### WHAT YOU HAVE TO DO
Output the data below in full, character for character.

### DATA SEGMENT
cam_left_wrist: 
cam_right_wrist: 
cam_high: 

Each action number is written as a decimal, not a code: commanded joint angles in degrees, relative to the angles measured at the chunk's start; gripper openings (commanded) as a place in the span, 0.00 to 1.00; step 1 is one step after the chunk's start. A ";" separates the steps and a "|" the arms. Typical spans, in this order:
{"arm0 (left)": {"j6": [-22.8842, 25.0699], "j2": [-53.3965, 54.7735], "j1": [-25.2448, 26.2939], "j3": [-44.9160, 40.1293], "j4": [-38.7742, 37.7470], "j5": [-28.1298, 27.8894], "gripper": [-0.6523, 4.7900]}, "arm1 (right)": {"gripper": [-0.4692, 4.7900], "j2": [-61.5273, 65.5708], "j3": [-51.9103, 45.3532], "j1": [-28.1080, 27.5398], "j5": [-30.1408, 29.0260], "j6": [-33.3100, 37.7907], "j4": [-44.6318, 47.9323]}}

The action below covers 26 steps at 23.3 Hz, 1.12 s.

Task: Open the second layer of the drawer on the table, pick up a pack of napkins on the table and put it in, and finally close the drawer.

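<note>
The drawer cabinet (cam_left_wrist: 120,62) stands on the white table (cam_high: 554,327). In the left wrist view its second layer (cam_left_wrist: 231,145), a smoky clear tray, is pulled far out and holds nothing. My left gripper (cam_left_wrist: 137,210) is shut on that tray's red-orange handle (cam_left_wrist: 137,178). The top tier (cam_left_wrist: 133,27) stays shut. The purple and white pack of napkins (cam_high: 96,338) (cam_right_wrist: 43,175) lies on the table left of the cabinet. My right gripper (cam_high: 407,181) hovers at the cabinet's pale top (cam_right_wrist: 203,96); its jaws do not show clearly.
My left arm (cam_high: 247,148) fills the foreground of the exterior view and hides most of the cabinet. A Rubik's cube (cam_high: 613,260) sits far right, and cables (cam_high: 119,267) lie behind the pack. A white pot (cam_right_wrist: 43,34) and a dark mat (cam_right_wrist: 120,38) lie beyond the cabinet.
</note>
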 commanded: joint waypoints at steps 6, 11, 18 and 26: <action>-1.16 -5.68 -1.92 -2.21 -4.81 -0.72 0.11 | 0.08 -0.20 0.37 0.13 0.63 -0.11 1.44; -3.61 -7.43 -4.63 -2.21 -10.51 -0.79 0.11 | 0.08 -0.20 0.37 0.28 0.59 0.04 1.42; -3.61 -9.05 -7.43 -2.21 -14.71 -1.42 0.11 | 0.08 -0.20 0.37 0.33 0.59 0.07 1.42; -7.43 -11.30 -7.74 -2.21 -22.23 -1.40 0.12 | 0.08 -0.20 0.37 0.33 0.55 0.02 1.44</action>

### SOLUTION BELOW
cam_left_wrist: 
cam_right_wrist: 
cam_high: 

Each action number is written as a decimal, not a code: commanded joint angles in degrees, relative to the angles measured at the chunk's start; gripper openings (commanded) as a place in the span, 0.00 to 1.00; step 1 is one step after the chunk's start. A ";" separates the steps and a "|" the arms. Typical spans, in this order:
{"arm0 (left)": {"j6": [-22.8842, 25.0699], "j2": [-53.3965, 54.7735], "j1": [-25.2448, 26.2939], "j3": [-44.9160, 40.1293], "j4": [-38.7742, 37.7470], "j5": [-28.1298, 27.8894], "gripper": [-0.6523, 4.7900]}, "arm1 (right)": {"gripper": [-0.4692, 4.7900], "j2": [-61.5273, 65.5708], "j3": [-51.9103, 45.3532], "j1": [-28.1080, 27.5398], "j5": [-30.1408, 29.0260], "j6": [-33.3100, 37.7907], "j4": [-44.6318, 47.9323]}}

The action below covers 26 steps at 23.3 Hz, 1.12 s.

Task: Open the second layer of the drawer on the table, pick up a pack of napkins on the table and put it in, and finally close the drawer.

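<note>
The drawer cabinet (cam_left_wrist: 120,62) stands on the white table (cam_high: 554,327). In the left wrist view its second layer (cam_left_wrist: 231,145), a smoky clear tray, is pulled far out and holds nothing. My left gripper (cam_left_wrist: 137,210) is shut on that tray's red-orange handle (cam_left_wrist: 137,178). The top tier (cam_left_wrist: 133,27) stays shut. The purple and white pack of napkins (cam_high: 96,338) (cam_right_wrist: 43,175) lies on the table left of the cabinet. My right gripper (cam_high: 407,181) hovers at the cabinet's pale top (cam_right_wrist: 203,96); its jaws do not show clearly.
My left arm (cam_high: 247,148) fills the foreground of the exterior view and hides most of the cabinet. A Rubik's cube (cam_high: 613,260) sits far right, and cables (cam_high: 119,267) lie behind the pack. A white pot (cam_right_wrist: 43,34) and a dark mat (cam_right_wrist: 120,38) lie beyond the cabinet.
</note>
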 commanded: joint waypoints at steps 6, 11, 18 and 26: <action>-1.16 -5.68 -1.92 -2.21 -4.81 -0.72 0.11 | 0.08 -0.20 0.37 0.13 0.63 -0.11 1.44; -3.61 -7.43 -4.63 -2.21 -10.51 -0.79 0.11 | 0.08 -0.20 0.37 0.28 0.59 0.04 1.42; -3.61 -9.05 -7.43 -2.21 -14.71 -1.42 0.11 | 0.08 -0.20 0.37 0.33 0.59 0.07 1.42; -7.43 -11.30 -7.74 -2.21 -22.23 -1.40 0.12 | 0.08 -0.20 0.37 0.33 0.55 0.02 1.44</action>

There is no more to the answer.